Dylan scholar Tony Attwood observes that the song is "in a minor key packed with minor chords", which he claims is fitting since it is narrated by a "lost and bemused individual". The song is also notable for Mason Ruffner's electric guitar part, which Stephen Pate has described as "the main groove of the song with the strong tremolo C#5, F#, A5, progression".

==Personnel==
According to the liner notes of the album

- Bob Dylan – vocals, guitar, harmonica
- Daniel Lanois – guitar
- Mason Ruffner – guitar
- Malcolm Burn – bass
- Willie Green – drums
- Cyril Neville – percussion

== Critical reception ==
Like Paul Williams, Tony Attwood discusses the song as personal to Dylan but in the sense that it uses "the uncertainty of an artist who has to some degree lost his way, as a theme in his writing". Attwood sees this as part of a larger, successful strategy on Dylan's part "to get his creativity working again" through the "darker times" of the late 1980s when he was writing the songs for Oh Mercy.

In their book Bob Dylan All the Songs: The Story Behind Every Track, authors Philippe Margotin and Jean-Michel Guesdon positively appraise the song as "penetrating and hypnotic" and note that it possesses a "throbbing groove". AllMusic rated the song 3-and-a-half out of five stars.

In her book A Freewheelin' Time: A Memoir of Greenwich Village in the Sixties, Suze Rotolo cites it as one of her favorite Dylan songs. She writes that she considers it to be "the essence of Bob Dylan", and notes that "only he could have written it" and that it "showcases his acerbic wit and his ability to twist multiple meanings around his finger".

== Live performances ==
According to his official website, Dylan performed the song only 22 times in concert on the Never Ending Tour between 1990 and 1995. The live debut occurred at Toad's Place in New Haven, Connecticut on January 12, 1990, the longest show of Dylan's career, and the last performance (to date) took place at the Edinburgh Playhouse in Edinburgh, Scotland on April 6, 1995.

=== Shadow Kingdom ===
Dylan performed the song in his 2021 concert film Shadow Kingdom: The Early Songs of Bob Dylan. Kitty Empire, writing in The Guardian, cited Dylan's "poignant drawl" on this performance as the high point of the show. Consequences Katie Moulton likewise considered "What Was It You Wanted" as a "major highlight" of Shadow Kingdom, noting that "[i]n the shifting chiaroscuro, and sung by an octogenarian, the song is simultaneously a plea, an accusation, and a long dark reflection".
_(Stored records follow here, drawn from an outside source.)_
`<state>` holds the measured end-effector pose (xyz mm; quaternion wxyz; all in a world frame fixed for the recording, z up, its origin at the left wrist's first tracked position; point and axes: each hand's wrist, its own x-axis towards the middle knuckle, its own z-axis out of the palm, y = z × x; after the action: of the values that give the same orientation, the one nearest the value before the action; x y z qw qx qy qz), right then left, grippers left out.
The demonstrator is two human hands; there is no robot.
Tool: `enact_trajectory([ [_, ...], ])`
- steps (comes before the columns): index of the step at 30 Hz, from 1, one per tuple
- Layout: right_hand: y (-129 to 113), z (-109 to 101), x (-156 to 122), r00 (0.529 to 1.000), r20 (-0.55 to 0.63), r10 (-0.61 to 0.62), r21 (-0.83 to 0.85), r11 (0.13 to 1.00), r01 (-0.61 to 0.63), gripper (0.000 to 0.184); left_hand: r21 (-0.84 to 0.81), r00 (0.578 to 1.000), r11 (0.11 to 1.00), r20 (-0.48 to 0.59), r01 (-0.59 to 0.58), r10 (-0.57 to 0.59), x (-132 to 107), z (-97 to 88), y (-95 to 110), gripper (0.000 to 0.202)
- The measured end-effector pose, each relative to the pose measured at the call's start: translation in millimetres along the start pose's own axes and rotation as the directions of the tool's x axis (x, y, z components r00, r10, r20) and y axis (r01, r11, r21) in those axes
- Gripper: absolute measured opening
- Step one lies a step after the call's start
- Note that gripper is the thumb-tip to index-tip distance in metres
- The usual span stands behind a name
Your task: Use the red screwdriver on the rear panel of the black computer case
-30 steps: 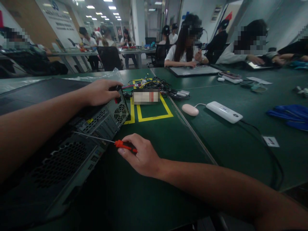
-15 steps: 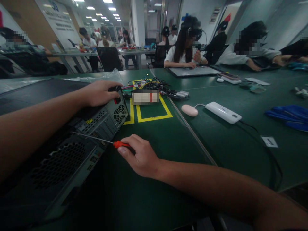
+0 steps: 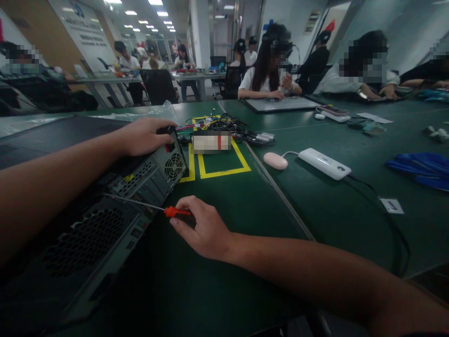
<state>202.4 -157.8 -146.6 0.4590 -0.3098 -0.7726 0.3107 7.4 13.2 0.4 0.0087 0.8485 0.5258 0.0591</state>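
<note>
A dark computer case (image 3: 105,252) lies on the green table at my left, its metal rear panel turned toward the right. My left hand (image 3: 147,135) is closed over the upper corner of the case, with its fingers curled at the edge above the small fan grille (image 3: 173,166). In my right hand (image 3: 205,229) is a screwdriver (image 3: 171,212) with a red and black handle, gripped between thumb and fingers. The long shaft points left across the rear panel. Its tip lies in the dark interior area, and I cannot tell what it touches.
Behind the case is a bundle of cables (image 3: 229,122) beside a blurred-out pale box (image 3: 212,142) and yellow tape marks (image 3: 224,175). A white power strip (image 3: 324,164), a pink mouse-shaped object (image 3: 275,161) and blue cloth (image 3: 421,169) lie right. Co-workers sit across the table.
The fingers of my right hand have shifted slightly on the screwdriver handle, and the handle looks turned. My left hand and the case stay in place.
</note>
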Motion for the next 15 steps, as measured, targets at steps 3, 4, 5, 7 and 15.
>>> enact_trajectory([
  [3,-0.3,-0.4,-0.6,1.0,-0.003,0.005,0.013,1.0,-0.005,0.018,-0.007,1.0,1.0,0.004,-0.001,0.001,-1.1,-0.5,1.5,0.074],
  [4,-0.4,-0.5,-0.8,1.0,0.0,0.01,0.014,1.0,-0.01,0.018,-0.003,1.0,1.0,0.003,0.002,-0.002,-1.4,-0.7,1.7,0.073],
  [5,-0.4,-0.5,-1.0,1.0,0.004,0.016,0.012,1.0,-0.016,0.018,0.001,1.0,1.0,-0.001,0.004,-0.004,-1.7,-0.8,1.8,0.072],
  [7,-0.2,-0.4,-1.1,1.0,0.006,0.025,0.014,1.0,-0.025,0.018,0.005,1.0,1.0,-0.003,-0.005,0.005,-1.7,-0.8,1.4,0.071],
  [15,0.6,-0.7,0.4,1.0,-0.002,0.012,0.008,1.0,-0.012,0.02,0.004,1.0,1.0,-0.005,0.025,-0.025,1.6,1.4,-0.1,0.076],
])
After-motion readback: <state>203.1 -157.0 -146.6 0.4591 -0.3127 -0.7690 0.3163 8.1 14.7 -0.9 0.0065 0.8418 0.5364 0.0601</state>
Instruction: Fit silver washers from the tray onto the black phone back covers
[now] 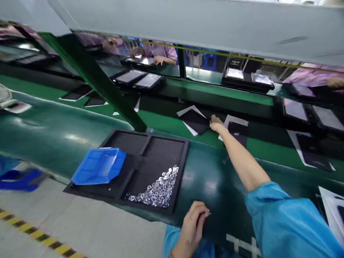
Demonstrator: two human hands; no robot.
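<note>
My right hand (216, 124) is stretched far forward over the green belt and touches the edge of a black flat panel (195, 121) that lies on a white sheet. A second black panel on a white sheet (236, 126) lies just to its right. My left hand (194, 221) rests near me at the bench edge, fingers curled, pinching what looks like a small metal washer. A black foam tray (150, 139) sits to the left of it, with a heap of small silver washers (158, 188) in its near right compartment.
A blue plastic bin (98, 166) lies tilted on the tray's left side. A green post (107, 89) slants across the belt. More black panels (311, 150) lie along the belt. Other people in pink sleeves (165, 53) work across the line. Yellow-black floor tape (34, 234) runs at lower left.
</note>
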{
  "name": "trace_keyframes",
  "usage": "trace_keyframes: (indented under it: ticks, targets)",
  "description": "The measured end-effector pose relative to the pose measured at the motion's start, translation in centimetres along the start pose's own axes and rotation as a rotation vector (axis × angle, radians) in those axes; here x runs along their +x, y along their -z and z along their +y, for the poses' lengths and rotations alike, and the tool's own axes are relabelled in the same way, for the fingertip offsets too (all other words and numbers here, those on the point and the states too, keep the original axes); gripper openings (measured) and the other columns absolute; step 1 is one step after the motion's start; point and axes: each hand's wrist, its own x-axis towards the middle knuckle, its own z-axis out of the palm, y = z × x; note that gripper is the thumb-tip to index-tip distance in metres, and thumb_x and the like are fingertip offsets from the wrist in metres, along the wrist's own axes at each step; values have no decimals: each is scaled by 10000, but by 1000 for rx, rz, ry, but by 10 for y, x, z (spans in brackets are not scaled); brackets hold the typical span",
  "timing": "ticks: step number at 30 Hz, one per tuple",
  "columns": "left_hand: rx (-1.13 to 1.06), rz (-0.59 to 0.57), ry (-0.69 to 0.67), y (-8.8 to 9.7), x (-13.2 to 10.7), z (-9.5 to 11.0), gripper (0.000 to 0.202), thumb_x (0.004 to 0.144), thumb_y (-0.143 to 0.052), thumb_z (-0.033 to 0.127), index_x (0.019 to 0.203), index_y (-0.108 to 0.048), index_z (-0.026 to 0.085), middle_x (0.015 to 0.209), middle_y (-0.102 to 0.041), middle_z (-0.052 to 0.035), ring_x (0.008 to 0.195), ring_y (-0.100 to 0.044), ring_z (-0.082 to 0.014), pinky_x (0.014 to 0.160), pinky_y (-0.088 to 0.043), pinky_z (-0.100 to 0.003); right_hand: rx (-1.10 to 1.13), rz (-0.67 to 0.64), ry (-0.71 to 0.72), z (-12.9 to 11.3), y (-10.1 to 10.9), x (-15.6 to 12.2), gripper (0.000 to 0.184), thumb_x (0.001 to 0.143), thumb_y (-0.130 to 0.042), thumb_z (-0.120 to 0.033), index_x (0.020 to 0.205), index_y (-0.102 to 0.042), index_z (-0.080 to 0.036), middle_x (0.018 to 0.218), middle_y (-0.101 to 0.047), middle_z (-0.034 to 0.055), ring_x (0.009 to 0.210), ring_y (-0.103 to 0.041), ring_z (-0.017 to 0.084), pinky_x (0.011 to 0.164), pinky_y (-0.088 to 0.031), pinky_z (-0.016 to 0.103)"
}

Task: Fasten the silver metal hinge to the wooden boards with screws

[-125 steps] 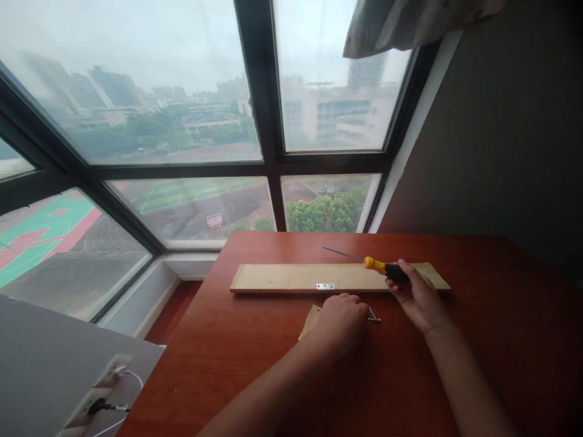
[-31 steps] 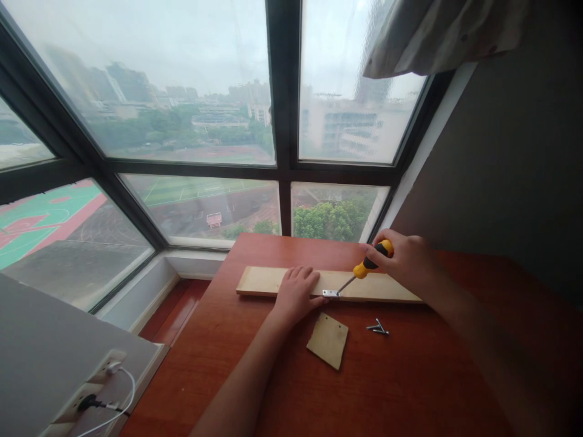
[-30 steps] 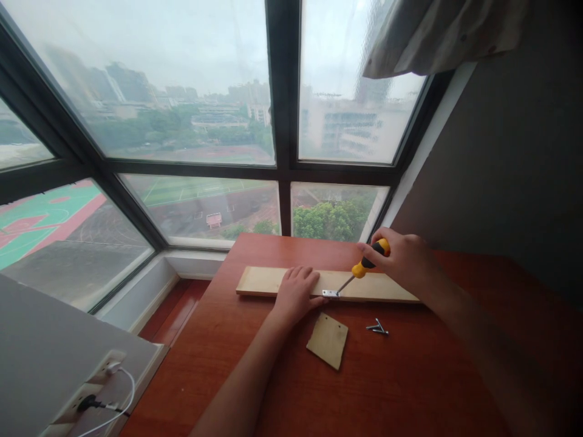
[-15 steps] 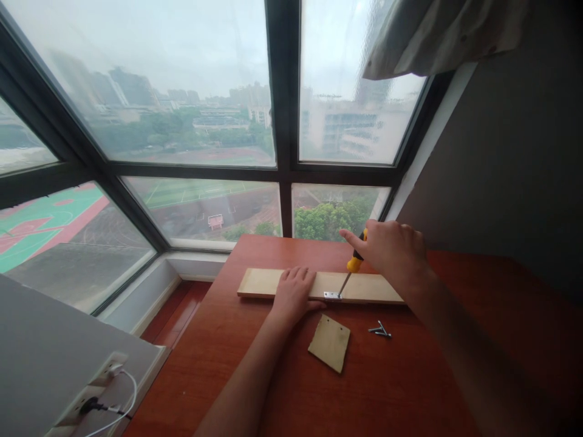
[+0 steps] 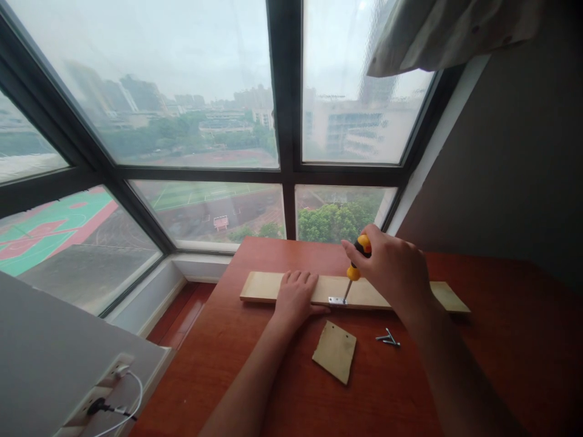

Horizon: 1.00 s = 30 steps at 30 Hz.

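A long pale wooden board (image 5: 268, 286) lies across the table. My left hand (image 5: 297, 296) holds it left of the middle, fingers over the top and thumb along the front edge. Closed around a yellow and black screwdriver (image 5: 353, 272) is my right hand (image 5: 397, 262). The screwdriver tilts, its tip meeting the right end of a small silver metal hinge or bracket (image 5: 336, 300) at the board's front edge. Whether a screw sits under the tip is too small to tell. My right wrist hides part of the board.
Nearer me on the reddish-brown table (image 5: 237, 364) lie a small wooden piece with two holes (image 5: 334, 353) and several loose screws (image 5: 388, 338). Windows (image 5: 195, 91) rise behind the table. At lower left, a wall socket (image 5: 98, 405) has cables plugged in.
My right hand has turned on the screwdriver, and more of its yellow handle end shows. My left hand stays on the board. The whole view has shifted slightly.
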Motion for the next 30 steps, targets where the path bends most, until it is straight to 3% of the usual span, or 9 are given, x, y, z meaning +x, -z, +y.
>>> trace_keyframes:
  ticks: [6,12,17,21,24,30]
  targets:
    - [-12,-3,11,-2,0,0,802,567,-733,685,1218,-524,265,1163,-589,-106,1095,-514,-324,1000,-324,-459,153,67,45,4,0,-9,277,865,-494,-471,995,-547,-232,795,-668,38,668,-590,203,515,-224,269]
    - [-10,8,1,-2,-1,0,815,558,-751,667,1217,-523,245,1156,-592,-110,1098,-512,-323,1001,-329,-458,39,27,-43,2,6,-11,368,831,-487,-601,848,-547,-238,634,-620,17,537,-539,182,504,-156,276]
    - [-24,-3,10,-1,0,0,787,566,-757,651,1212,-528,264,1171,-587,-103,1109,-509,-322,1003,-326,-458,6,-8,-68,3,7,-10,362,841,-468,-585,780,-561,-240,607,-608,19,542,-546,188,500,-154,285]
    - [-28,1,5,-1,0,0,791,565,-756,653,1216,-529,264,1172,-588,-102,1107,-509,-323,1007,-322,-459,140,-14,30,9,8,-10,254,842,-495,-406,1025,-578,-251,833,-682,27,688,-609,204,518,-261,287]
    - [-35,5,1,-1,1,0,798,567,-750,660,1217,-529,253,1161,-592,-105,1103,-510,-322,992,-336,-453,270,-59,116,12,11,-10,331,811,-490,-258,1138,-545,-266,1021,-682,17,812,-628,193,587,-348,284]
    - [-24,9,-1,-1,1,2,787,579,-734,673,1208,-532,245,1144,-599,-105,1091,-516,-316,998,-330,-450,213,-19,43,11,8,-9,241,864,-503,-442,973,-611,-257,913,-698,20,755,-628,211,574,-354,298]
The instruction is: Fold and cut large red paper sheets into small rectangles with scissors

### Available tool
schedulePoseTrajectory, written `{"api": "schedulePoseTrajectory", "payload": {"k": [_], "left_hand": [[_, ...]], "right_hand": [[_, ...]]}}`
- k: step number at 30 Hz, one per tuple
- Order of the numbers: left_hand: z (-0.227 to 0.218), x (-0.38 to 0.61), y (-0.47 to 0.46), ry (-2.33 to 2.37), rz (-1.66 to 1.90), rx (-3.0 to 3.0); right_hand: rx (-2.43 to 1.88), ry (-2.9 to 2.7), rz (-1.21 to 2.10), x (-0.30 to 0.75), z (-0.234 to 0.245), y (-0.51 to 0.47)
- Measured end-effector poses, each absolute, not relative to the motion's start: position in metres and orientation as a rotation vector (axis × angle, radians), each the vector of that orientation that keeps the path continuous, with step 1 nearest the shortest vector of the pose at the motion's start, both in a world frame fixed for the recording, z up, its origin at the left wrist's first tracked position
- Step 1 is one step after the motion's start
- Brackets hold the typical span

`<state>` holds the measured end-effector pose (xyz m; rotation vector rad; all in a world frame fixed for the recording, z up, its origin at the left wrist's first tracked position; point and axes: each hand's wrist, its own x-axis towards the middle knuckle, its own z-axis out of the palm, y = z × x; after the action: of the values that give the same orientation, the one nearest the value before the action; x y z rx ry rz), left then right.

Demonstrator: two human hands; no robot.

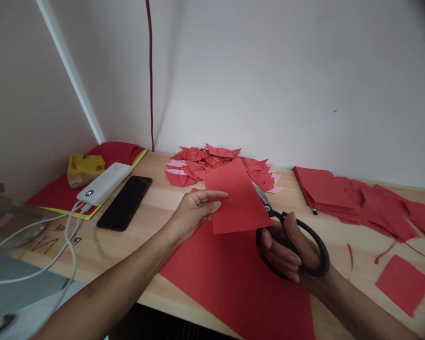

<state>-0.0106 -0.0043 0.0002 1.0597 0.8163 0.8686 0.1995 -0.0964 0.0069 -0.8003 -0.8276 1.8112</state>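
Between thumb and fingers, my left hand (197,208) grips a red paper piece (235,203) by its left side, held up above the table. My right hand (286,248) has its fingers through the black handles of a pair of scissors (317,248). The blades lie along the right edge of that paper piece and are partly hidden by it. Below both hands a large red sheet (248,283) lies on the wooden table (156,226), reaching past its front edge.
Folded red and pink paper shapes (212,163) are heaped by the wall. Cut red paper (326,189) is stacked at right, near a small red square (403,284) and thin strips. At left lie a phone (124,203), a white power bank (104,183) with cables, and a yellow packet (87,167).
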Motion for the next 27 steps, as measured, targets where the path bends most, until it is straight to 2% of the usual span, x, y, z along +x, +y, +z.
{"api": "schedulePoseTrajectory", "payload": {"k": [12,27], "left_hand": [[-0.0013,-0.0130,-0.0039,0.807,0.816,1.111],[0.0014,-0.0129,-0.0044,0.815,0.793,1.147]], "right_hand": [[-0.652,-0.891,1.951,0.1989,-0.0014,-0.0951],[-0.696,-0.881,1.855,0.1999,0.0028,-0.0939]]}}
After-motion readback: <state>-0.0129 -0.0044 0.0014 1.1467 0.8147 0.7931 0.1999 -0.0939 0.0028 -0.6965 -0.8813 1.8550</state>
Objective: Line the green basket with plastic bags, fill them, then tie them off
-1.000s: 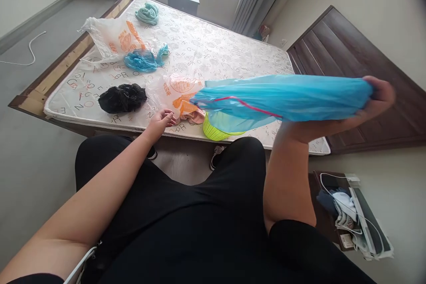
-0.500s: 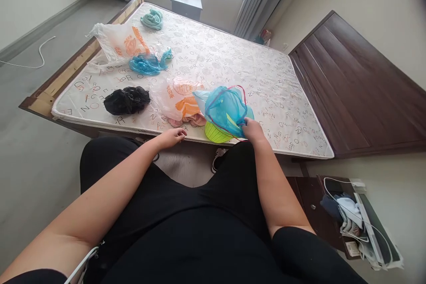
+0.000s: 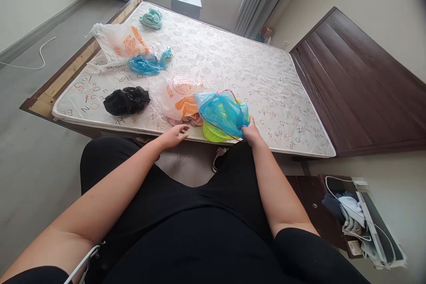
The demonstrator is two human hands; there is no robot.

This 2021 live version appears on the film’s soundtrack album, Shadow Kingdom (2023).

==Cultural references==
The narrator asks "What was it you wanted / When you were kissing my cheek?" at the end of the second verse. This has been interpreted as a reference to the Biblical Kiss of Judas.

== Notable covers ==
Willie Nelson covered it for his 1993 album Across the Borderline, a performance cited as one of the best ever Dylan covers by a Texas musician. Nelson also performed the song live at Bob Dylan's 30th Anniversary Concert Celebration tribute show in Madison Square Garden in 1992, which was released as a live album and home video on various formats.